### Problem description
Nothing outside the stretch is wanted. Repeat exactly the lines of the listing below from the one that contains "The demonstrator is" through the one that contains "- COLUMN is", both ends included.

### Information supplied

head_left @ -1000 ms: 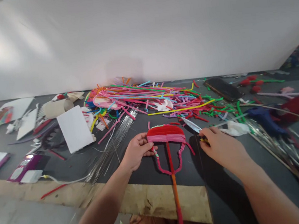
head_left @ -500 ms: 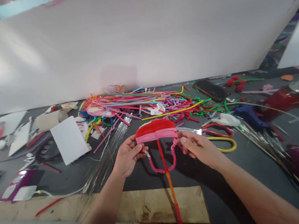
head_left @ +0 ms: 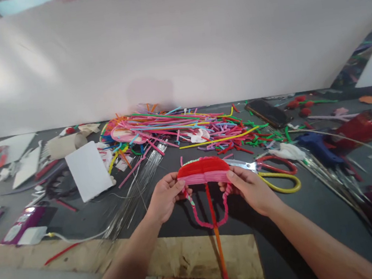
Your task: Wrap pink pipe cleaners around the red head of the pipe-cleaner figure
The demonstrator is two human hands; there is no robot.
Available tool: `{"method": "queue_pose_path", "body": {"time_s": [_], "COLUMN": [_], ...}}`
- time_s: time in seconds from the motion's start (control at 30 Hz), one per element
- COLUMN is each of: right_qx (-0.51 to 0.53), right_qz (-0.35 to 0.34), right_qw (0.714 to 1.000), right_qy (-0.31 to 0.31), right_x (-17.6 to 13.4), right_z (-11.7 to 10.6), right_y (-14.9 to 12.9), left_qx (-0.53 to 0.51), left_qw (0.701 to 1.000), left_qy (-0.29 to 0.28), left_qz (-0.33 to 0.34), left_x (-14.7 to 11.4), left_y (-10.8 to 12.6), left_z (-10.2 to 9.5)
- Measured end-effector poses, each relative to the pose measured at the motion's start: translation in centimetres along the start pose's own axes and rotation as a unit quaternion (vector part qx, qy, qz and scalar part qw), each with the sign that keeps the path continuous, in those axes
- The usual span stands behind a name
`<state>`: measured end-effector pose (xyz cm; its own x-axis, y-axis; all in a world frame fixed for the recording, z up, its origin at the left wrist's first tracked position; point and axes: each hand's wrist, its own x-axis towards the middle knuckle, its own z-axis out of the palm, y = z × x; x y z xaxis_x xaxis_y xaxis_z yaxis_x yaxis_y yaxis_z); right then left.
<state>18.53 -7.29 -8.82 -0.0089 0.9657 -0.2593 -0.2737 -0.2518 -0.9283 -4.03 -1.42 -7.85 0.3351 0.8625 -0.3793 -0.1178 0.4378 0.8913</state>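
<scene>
Between my two hands is a pipe-cleaner figure (head_left: 204,172), with a red domed top above a pink band. A curved pink loop hangs under it, and a red and orange stem runs down toward my lap. My left hand (head_left: 168,196) pinches the left end of the band, thumb in front. At the right end my right hand (head_left: 249,188) grips the band the same way. The fingers behind it are partly hidden. Scissors (head_left: 279,182) with red and yellow handles lie just beyond my right hand.
A heap of coloured pipe cleaners (head_left: 170,125) lies at the back, with thin wires (head_left: 137,187) in front. On the left are a white card (head_left: 88,171) and a cardboard roll (head_left: 67,145). A phone (head_left: 268,112), blue glue gun (head_left: 320,147) and red can (head_left: 356,130) are right.
Both hands have lowered the pipe-cleaner figure slightly and shifted it a little right. The red top now tilts, showing less of its upper rim. The grip is unchanged.
</scene>
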Motion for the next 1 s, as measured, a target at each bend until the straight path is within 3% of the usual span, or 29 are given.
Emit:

### Your solution
The demonstrator is two human hands; there is no robot.
Available tool: `{"method": "queue_pose_path", "body": {"time_s": [_], "COLUMN": [_], ...}}`
- time_s: time in seconds from the motion's start (control at 30 Hz), one per element
- COLUMN is each of: right_qx (-0.51 to 0.53), right_qz (-0.35 to 0.34), right_qw (0.714 to 1.000), right_qy (-0.31 to 0.31), right_x (-17.6 to 13.4), right_z (-11.7 to 10.6), right_y (-14.9 to 12.9), left_qx (-0.53 to 0.51), left_qw (0.701 to 1.000), left_qy (-0.29 to 0.28), left_qz (-0.33 to 0.34), left_x (-14.7 to 11.4), left_y (-10.8 to 12.6), left_z (-10.2 to 9.5)

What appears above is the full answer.